Wow you have really been through the wringer. I am so sorry you suffered so much from your accident. I just cannot imagine… I have multiple woes as well, recent invasive skin cancer, an atrial flutter diagnosis ( no risk factors other than age and female), and now thrush from too much antibiotics to clear up a persistent UTI. This is exactly why I went the mental health route- you get a source of validation, somebody in your corner who is neutral but supportive so you can vent, and hopefully someone who will challenge your thinking so you can adopt some new habits to help yourself! My experience with FB has not been great. I find there is an awful lot of negativity. I empathize, but I don’t need more of that….i would consider communicating outside of this platform if you think that might be of help. If I could be of Any help to one person through this awful pelvic pain stuff I would be happy. And yes, I agree there are Way too many surgeons who are blaming back issues for a myriad of things that probably have little to do with your spine. (I agree with your very learned friends). Let me know what you’re thinking. For me, when I reached a point of endless frustration and was also ready to just give up ( but Not end my life) is when I finally decided to try a different route. It’s kinda like the journey to sobriety- not everybody needs to hit rock bottom before they decide to get help. But you know yourself best and those are your decisions to make. Sorry you’ve had to endure so much. Ugh. 🙁 P.S. There is a free app called Insight Timer with thousands of meditations on every subject you can think of and many lessons on breath work. I subscribed two years ago and use it daily, but there is still a ton there that is helpful and free.

@l73 the Mayo program did talk about meditation. It’s an entire program to reset one’s brain. Unfortunately, it didn’t work for me at all. Although you have gone a different route which has been a positive experience for you, it sounds as if you are still in a lot of pain. Also, is your pain psychologist telemedicine or in person? What state are you in? I’d love to connect with you outside of this site.
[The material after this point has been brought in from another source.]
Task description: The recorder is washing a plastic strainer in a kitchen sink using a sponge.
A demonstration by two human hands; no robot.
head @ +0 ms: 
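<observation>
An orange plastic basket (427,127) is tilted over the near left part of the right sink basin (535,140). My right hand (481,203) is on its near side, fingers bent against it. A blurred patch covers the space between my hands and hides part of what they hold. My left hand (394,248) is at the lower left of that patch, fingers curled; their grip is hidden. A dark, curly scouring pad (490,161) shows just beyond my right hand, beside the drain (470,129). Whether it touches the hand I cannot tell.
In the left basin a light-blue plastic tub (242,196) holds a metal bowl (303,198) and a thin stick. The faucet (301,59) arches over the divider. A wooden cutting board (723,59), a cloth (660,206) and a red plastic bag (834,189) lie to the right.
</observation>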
@dcdusek For me, the reason I started to practice mindfulness was to learn how stay in the present moment, and be accepting of whatever I’m feeling. I still do have pain, but my response to it is very, very different than it was five years ago when I was truly miserable. I can spend 20-30 minutes in meditation practice and actually lower my pain level a couple of notches. I relax physically and mentally, and its my nervous system that benefits. So it’s been worth it for me. I’m not focused on changing anything but rather observing how I feel- being nonjudgmental and kind to myself. It may sound like new-age junk but it isn’t. People have been practicing for thousands of years. I also get regular massage and acupuncture twice a month. To answer your other question, I prefer in- person therapy. Several people I know see their therapists by zoom. It’s really a personal preference. The important thing is to find someone you click with. There are many talented psychologists out there that have experience working with people who have chronic conditions. Many pain clinics have psychologists/therapists on staff. Perhaps you have some trauma as well as a result of your accident? I live about an hour and twenty minutes north of the Mayo Clinic in Rochester MN, in a suburb of the Twin Cities.

Wow, so you are close to Mayo. That’s nice. I live in Texas so it was a long and expensive trip to Mayo in Florida. We were there for almost one month. We made reservations for a cruise recently to the far east, only to discover that the cruise port is a distance from some of the main attractions so we are going to have to change the cruise. It’s just something I have to accept. At lease I give myself credit for trying.